**Your task**
Give back the full listing, exactly as it is.

________________

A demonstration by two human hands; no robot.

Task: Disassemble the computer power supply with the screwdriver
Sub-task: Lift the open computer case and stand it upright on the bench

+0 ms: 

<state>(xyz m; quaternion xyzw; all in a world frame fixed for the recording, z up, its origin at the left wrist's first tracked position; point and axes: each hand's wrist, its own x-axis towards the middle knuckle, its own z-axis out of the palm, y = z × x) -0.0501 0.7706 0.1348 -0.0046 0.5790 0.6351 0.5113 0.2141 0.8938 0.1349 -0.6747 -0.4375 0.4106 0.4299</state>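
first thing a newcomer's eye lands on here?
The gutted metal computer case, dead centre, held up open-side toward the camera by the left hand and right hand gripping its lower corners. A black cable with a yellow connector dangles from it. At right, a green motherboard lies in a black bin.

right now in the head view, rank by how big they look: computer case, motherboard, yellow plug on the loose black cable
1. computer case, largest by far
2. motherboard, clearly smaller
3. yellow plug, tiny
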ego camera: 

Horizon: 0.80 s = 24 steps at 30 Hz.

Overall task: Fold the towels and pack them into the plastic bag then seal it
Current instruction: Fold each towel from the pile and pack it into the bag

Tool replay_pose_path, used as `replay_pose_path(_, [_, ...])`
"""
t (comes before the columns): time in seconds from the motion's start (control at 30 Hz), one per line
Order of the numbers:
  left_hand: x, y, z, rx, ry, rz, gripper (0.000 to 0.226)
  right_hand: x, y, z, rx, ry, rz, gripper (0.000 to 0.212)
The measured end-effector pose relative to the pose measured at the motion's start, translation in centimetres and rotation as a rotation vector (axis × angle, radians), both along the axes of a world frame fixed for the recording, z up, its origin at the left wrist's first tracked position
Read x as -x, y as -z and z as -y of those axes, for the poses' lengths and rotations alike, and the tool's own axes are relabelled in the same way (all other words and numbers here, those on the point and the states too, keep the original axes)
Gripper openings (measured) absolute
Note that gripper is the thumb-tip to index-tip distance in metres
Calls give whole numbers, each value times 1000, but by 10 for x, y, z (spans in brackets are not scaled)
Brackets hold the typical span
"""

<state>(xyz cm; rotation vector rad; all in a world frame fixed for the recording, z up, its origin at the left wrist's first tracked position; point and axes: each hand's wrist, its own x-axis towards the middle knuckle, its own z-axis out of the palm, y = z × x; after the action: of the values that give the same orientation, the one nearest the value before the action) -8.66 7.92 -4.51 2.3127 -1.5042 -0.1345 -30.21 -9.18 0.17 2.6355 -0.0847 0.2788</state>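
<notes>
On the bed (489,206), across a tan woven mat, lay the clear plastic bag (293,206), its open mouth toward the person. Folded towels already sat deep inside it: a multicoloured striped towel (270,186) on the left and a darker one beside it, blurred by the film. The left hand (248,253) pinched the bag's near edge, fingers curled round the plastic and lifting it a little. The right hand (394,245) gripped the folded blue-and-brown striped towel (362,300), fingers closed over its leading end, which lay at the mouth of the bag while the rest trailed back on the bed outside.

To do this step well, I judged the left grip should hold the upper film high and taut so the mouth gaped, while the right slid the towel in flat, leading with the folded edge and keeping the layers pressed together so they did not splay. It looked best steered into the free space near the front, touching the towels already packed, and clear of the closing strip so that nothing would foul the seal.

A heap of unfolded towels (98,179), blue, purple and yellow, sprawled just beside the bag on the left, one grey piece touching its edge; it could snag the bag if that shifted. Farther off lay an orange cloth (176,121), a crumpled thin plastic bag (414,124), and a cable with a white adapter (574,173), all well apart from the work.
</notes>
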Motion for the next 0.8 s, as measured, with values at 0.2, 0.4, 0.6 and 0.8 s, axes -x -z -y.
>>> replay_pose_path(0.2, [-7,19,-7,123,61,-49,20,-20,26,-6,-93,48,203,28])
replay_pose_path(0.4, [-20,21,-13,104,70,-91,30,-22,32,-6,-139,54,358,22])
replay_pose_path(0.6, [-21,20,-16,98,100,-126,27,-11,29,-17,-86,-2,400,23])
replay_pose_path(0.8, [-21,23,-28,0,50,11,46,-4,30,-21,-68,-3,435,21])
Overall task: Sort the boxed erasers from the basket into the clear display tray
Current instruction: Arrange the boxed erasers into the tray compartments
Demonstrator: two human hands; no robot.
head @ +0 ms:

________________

**Solution to the exercise**
A demonstration by two human hands; no robot.

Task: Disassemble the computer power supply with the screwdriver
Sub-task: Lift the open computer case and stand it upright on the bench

+0 ms: 

<state>(xyz m; quaternion xyzw; all in a world frame fixed for the recording, z up, its origin at the left wrist's first tracked position; point and axes: each hand's wrist, its own x-axis towards the middle knuckle, its own z-axis out of the palm, y = z × x) -0.0501 0.7706 0.1348 -0.0046 0.5790 0.6351 0.5113 0.2141 0.8938 0.1349 -0.6747 -0.4375 0.4106 0.4299</state>
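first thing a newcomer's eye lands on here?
The gutted metal computer case, dead centre, held up open-side toward the camera by the left hand and right hand gripping its lower corners. A black cable with a yellow connector dangles from it. At right, a green motherboard lies in a black bin.

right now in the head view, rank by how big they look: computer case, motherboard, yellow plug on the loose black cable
1. computer case, largest by far
2. motherboard, clearly smaller
3. yellow plug, tiny
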ego camera: 

Horizon: 0.80 s = 24 steps at 30 Hz.

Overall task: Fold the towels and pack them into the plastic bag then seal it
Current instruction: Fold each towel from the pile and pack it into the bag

Tool replay_pose_path, used as `replay_pose_path(_, [_, ...])`
"""
t (comes before the columns): time in seconds from the motion's start (control at 30 Hz), one per line
Order of the numbers:
  left_hand: x, y, z, rx, ry, rz, gripper (0.000 to 0.226)
  right_hand: x, y, z, rx, ry, rz, gripper (0.000 to 0.212)
The measured end-effector pose relative to the pose measured at the motion's start, translation in centimetres and rotation as a rotation vector (axis × angle, radians), both along the axes of a world frame fixed for the recording, z up, its origin at the left wrist's first tracked position
Read x as -x, y as -z and z as -y of those axes, for the poses' lengths and rotations alike, and the tool's own axes are relabelled in the same way (all other words and numbers here, those on the point and the states too, keep the original axes)
Gripper openings (measured) absolute
Note that gripper is the thumb-tip to index-tip distance in metres
Calls give whole numbers, each value times 1000, but by 10 for x, y, z (spans in brackets are not scaled)
Brackets hold the typical span
"""

<state>(xyz cm; rotation vector rad; all in a world frame fixed for the recording, z up, its origin at the left wrist's first tracked position; point and axes: each hand's wrist, its own x-axis towards the middle knuckle, its own z-axis out of the palm, y = z × x; after the action: of the values that give the same orientation, the one nearest the value before the action) -8.66 7.92 -4.51 2.3127 -1.5042 -0.1345 -30.21 -9.18 0.17 2.6355 -0.0847 0.2788</state>
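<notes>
On the bed (489,206), across a tan woven mat, lay the clear plastic bag (293,206), its open mouth toward the person. Folded towels already sat deep inside it: a multicoloured striped towel (270,186) on the left and a darker one beside it, blurred by the film. The left hand (248,253) pinched the bag's near edge, fingers curled round the plastic and lifting it a little. The right hand (394,245) gripped the folded blue-and-brown striped towel (362,300), fingers closed over its leading end, which lay at the mouth of the bag while the rest trailed back on the bed outside.

To do this step well, I judged the left grip should hold the upper film high and taut so the mouth gaped, while the right slid the towel in flat, leading with the folded edge and keeping the layers pressed together so they did not splay. It looked best steered into the free space near the front, touching the towels already packed, and clear of the closing strip so that nothing would foul the seal.

A heap of unfolded towels (98,179), blue, purple and yellow, sprawled just beside the bag on the left, one grey piece touching its edge; it could snag the bag if that shifted. Farther off lay an orange cloth (176,121), a crumpled thin plastic bag (414,124), and a cable with a white adapter (574,173), all well apart from the work.
</notes>
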Motion for the next 0.8 s, as measured, with values at 0.2, 0.4, 0.6 and 0.8 s, axes -x -z -y.
>>> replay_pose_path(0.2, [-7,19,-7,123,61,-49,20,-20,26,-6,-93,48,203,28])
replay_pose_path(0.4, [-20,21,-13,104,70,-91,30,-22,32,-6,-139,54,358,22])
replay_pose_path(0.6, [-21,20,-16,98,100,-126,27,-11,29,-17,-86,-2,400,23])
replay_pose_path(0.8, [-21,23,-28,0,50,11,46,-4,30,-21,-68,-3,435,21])
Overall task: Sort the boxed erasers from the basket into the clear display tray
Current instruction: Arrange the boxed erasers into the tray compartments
Demonstrator: two human hands; no robot.
head @ +0 ms:

This completes the required output.